Industry groups who supported the reforms, like the Property Casualty Insurers Association of America, are saying they anticipate future challenges to the reforms.

“Although today’s ruling was a victory for Florida’s consumers, we anticipate those that make a living profiting off of PIP will again attempt to challenge this law,” the statement read. “We hope that does not happen and Florida’s consumers will no longer be stuck in neutral.”

A ‘Tough, Uphill Climb’

Despite the court seemingly leaving the door open for future suits, the question for Simmons now is how the Legislature responds.

Simmons had been planning to introduce a bill to scrap the PIP system before last week’s decision. But he, along with two legislative staffers, told OAIN that the ruling upholding the PIP reforms takes away a motivation for lawmakers to replace PIP.

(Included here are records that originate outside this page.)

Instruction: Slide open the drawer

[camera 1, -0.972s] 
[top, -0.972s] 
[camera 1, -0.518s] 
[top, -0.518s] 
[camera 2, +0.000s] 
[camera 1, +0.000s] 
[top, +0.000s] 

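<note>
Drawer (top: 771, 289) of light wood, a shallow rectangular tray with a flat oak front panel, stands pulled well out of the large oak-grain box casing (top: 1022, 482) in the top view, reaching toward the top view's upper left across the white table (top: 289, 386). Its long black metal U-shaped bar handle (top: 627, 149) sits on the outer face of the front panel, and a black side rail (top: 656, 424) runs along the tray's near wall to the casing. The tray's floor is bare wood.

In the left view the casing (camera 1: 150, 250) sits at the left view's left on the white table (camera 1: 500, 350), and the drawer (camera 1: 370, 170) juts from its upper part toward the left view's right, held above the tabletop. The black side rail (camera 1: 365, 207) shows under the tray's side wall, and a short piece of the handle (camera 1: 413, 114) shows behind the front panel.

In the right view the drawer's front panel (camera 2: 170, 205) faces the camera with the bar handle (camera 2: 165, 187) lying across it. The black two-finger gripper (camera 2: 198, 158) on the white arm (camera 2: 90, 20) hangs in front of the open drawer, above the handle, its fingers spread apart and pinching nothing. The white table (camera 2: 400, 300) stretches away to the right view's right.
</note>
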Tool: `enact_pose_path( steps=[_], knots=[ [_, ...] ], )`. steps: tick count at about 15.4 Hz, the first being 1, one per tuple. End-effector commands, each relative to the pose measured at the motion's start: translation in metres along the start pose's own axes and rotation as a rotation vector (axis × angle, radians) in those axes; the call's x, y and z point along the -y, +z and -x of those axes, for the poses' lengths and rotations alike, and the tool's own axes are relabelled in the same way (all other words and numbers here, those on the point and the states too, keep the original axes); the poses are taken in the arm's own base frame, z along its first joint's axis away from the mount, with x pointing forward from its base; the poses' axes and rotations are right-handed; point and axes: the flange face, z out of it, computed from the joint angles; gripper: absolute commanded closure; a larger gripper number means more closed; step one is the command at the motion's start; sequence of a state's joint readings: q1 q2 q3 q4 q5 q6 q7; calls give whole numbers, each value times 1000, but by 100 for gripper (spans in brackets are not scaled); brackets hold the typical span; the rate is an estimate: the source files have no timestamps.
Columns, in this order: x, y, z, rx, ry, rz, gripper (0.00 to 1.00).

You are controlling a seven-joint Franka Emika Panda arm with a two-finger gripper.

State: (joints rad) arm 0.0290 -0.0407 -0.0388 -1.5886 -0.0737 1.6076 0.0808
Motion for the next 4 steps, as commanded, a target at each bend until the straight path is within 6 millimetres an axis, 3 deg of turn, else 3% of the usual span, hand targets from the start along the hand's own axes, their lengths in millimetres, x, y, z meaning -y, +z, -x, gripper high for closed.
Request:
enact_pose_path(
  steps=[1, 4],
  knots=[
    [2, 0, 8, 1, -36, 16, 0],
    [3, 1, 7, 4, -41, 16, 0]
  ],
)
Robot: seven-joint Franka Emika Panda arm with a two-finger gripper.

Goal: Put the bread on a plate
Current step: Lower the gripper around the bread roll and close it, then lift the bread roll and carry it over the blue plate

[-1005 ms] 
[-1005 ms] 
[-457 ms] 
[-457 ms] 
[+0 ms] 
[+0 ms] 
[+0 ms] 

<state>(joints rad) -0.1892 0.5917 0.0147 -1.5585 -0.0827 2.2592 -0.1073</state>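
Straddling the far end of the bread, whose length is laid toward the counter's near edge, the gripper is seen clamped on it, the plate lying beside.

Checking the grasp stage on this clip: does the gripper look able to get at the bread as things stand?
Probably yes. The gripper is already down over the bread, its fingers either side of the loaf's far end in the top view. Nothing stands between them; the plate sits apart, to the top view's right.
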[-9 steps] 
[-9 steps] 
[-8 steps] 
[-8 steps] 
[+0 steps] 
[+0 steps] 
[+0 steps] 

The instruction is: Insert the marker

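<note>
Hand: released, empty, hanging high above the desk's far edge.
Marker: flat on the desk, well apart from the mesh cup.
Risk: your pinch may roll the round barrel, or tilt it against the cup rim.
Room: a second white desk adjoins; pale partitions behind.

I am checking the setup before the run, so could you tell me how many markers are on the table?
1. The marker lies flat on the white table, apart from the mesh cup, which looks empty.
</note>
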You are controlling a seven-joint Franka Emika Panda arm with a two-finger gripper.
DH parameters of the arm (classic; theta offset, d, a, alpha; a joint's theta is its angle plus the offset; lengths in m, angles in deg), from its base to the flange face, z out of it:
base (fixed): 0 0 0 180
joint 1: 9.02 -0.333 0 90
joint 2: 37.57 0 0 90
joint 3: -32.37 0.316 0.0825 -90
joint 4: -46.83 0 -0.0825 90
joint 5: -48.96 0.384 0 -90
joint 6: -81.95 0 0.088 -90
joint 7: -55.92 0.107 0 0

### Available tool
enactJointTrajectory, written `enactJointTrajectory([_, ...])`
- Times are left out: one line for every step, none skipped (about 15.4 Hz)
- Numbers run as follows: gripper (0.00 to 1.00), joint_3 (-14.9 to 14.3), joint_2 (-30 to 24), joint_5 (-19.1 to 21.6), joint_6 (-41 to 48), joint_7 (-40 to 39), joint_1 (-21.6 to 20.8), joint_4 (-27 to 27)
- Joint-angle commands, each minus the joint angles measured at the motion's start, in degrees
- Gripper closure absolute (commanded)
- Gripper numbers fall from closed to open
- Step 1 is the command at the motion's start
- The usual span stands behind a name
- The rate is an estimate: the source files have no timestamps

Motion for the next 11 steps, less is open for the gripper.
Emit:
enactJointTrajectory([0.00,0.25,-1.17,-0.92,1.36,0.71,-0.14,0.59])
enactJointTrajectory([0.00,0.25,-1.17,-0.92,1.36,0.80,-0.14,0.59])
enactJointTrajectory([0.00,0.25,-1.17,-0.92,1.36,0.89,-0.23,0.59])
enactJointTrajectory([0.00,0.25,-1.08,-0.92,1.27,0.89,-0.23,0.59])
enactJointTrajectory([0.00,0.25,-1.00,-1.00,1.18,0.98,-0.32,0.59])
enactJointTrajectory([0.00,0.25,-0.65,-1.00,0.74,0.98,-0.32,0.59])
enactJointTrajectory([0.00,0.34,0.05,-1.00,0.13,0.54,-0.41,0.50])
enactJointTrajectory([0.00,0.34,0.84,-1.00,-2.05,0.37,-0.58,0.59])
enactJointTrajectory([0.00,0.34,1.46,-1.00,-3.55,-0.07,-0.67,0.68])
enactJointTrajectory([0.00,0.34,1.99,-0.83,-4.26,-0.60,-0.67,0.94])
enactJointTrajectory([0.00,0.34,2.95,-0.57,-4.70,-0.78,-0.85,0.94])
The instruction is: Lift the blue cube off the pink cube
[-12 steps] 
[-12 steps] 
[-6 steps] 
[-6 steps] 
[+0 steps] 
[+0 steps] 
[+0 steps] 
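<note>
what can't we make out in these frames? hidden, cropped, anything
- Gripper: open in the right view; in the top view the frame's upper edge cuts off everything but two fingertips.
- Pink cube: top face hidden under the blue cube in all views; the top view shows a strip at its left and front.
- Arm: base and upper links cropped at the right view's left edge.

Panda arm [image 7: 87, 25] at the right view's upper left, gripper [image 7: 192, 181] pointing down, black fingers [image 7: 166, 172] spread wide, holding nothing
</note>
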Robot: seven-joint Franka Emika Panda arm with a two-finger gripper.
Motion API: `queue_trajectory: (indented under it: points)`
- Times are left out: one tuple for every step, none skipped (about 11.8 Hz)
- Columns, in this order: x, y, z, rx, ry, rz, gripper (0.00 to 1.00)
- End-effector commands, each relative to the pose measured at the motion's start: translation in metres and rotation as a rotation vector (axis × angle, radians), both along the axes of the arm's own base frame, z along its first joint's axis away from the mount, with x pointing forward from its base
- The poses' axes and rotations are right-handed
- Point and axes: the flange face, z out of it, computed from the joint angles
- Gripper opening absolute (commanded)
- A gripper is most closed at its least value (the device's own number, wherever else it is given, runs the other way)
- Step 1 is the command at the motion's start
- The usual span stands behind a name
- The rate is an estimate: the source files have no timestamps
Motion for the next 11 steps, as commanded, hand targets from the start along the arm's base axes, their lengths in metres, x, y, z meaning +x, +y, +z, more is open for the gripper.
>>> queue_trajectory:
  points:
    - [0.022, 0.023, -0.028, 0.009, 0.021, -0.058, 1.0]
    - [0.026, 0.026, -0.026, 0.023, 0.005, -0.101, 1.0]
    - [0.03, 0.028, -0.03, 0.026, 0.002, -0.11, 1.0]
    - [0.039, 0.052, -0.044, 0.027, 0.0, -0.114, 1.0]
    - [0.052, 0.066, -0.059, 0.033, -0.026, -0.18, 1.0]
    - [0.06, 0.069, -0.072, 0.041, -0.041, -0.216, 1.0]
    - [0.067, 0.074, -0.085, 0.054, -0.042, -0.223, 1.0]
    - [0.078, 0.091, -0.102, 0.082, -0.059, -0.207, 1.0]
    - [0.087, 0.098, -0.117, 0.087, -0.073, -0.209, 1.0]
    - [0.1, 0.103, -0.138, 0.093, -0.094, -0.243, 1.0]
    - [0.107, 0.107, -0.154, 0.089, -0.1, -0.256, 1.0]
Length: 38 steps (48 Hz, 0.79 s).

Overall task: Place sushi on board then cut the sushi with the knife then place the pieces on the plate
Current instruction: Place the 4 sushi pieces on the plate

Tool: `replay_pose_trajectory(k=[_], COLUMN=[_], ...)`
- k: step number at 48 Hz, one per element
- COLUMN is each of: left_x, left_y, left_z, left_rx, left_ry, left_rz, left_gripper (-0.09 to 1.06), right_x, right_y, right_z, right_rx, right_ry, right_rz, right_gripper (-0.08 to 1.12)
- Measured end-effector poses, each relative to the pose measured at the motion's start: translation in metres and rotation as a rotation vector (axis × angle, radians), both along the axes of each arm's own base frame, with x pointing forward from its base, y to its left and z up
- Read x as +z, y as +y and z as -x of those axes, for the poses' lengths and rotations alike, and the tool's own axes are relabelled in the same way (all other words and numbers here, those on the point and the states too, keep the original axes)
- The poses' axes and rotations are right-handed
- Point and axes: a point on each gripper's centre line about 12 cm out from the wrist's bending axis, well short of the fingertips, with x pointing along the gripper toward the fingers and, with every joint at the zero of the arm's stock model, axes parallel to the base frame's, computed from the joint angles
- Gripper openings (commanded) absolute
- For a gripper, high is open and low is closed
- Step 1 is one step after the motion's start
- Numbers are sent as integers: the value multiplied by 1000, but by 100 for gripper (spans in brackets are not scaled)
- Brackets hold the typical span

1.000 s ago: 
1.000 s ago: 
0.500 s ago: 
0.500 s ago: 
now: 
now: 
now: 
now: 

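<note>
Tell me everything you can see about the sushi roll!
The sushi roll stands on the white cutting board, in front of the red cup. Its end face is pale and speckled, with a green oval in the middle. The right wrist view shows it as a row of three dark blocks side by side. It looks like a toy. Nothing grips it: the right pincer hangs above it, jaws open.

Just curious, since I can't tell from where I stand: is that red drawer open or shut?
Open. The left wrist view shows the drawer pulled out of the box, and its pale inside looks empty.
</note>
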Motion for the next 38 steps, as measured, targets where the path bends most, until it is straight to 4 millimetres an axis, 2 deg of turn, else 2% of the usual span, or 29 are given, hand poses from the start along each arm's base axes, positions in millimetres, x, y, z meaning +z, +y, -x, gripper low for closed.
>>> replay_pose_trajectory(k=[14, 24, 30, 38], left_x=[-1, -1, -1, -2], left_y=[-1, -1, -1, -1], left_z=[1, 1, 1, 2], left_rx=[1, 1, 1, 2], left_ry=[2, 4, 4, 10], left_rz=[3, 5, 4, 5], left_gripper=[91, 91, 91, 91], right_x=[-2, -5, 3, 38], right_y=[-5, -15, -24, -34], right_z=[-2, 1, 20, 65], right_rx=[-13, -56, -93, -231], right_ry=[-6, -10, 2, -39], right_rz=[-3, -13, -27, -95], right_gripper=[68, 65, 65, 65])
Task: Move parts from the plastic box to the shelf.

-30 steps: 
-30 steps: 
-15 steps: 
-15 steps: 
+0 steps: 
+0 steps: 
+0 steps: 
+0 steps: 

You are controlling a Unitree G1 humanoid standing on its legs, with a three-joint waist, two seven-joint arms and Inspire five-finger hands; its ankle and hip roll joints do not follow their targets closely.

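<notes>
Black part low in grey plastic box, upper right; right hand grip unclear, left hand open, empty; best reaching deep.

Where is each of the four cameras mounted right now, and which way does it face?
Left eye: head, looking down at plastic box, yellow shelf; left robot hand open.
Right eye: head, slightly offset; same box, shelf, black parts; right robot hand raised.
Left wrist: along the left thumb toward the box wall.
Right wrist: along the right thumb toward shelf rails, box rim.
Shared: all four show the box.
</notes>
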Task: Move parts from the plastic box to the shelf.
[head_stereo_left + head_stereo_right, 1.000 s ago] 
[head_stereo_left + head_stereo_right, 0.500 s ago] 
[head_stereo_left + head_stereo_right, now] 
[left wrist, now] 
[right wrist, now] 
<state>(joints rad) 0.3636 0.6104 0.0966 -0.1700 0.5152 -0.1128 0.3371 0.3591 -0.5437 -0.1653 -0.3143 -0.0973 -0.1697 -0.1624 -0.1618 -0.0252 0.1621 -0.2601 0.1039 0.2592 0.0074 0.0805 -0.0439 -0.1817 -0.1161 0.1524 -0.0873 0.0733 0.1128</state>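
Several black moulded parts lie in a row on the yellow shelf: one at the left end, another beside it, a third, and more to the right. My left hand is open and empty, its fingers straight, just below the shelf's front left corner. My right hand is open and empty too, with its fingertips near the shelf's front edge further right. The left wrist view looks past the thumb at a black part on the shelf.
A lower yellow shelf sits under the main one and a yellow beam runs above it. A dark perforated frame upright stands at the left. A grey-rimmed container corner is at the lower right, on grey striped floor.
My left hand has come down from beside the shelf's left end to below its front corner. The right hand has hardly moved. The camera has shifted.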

Simmons had been studying how to repeal PIP and replace it with a mandatory bodily injury liability insurance requirement that requires insurers to establish fault in auto insurance claims. However, with the appeals court upholding the constitutionality of the PIP reforms—for now—lawmakers may be less inclined to consider the issue, especially during a year when Gov. Rick Scott is asking the legislature for $100 million in budget cuts.

Two legislative staffers, speaking on the condition they not be identified, indicated that trying to scrap PIP this session may be a non-starter for the Legislature as the budget, gambling and other legislation takes center stage during a gubernatorial election year.

Simmons himself conceded replacing PIP would be a tough sell.

“It would be a tough, uphill climb to pass a new insurance plan even if the court found [PIP reform] unconstitutional,” Simmons said. “This [ruling] makes it even harder. But it doesn’t change my views. The ruling just means there’s not an urgency there that previously existed.”

The Republican senator said he has not spoke to the Florida Senate president about replacing PIP since the court ruling, which is a key sign that repealing PIP lacks support among the legislative leadership. However, Simmons said he plans on making “a strong appeal” during a committee hearing on November 5.

“We’re going to test the waters,” he said.

Simmons is leading the push to replace PIP, and told OAIN earlier this month that the insurance industry was backing his efforts, in part because they expected the appeal court to rule the PIP reforms unconstitutional.

“Some insurance companies feel like they dodged a bullet,” Simmons said of the ruling, as it allows the PIP reform to continue without insurers having to help create a new auto insurance system. “But the ruling doesn’t change my views. PIP is a broken system that can’t be fixed.”